■ **What the exercise asks**: Could you output every record again, exactly as given?
-- Input data follows --
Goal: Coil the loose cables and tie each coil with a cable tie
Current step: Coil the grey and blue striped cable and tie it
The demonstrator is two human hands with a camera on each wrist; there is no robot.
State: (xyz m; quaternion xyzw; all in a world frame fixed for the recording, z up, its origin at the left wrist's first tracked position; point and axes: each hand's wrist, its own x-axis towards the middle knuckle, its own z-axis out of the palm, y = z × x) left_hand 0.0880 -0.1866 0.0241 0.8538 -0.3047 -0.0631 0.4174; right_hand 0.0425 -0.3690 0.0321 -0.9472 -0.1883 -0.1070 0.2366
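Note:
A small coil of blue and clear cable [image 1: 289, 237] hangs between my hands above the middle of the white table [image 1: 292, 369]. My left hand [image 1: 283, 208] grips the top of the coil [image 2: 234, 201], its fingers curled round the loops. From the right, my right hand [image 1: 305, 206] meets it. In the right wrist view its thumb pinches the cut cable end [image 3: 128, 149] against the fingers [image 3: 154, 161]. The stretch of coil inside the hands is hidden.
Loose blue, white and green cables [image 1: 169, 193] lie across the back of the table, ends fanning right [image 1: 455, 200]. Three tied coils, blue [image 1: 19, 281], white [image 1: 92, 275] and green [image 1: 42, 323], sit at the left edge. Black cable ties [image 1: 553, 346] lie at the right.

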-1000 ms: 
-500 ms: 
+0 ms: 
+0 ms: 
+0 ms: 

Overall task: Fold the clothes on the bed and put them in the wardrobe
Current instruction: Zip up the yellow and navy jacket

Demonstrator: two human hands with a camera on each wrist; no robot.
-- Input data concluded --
■ **Task response**:
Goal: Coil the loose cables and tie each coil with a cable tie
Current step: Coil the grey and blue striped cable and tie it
The demonstrator is two human hands with a camera on each wrist; there is no robot.
State: (xyz m; quaternion xyzw; all in a world frame fixed for the recording, z up, its origin at the left wrist's first tracked position; point and axes: each hand's wrist, its own x-axis towards the middle knuckle, its own z-axis out of the palm, y = z × x) left_hand 0.0880 -0.1866 0.0241 0.8538 -0.3047 -0.0631 0.4174; right_hand 0.0425 -0.3690 0.0321 -0.9472 -0.1883 -0.1070 0.2366
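Note:
A small coil of blue and clear cable [image 1: 289, 237] hangs between my hands above the middle of the white table [image 1: 292, 369]. My left hand [image 1: 283, 208] grips the top of the coil [image 2: 234, 201], its fingers curled round the loops. From the right, my right hand [image 1: 305, 206] meets it. In the right wrist view its thumb pinches the cut cable end [image 3: 128, 149] against the fingers [image 3: 154, 161]. The stretch of coil inside the hands is hidden.
Loose blue, white and green cables [image 1: 169, 193] lie across the back of the table, ends fanning right [image 1: 455, 200]. Three tied coils, blue [image 1: 19, 281], white [image 1: 92, 275] and green [image 1: 42, 323], sit at the left edge. Black cable ties [image 1: 553, 346] lie at the right.
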
-1000 ms: 
-500 ms: 
+0 ms: 
+0 ms: 
+0 ms: 

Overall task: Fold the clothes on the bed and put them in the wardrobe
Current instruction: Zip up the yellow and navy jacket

Demonstrator: two human hands with a camera on each wrist; no robot.

The answer to this exercise has been fully stated.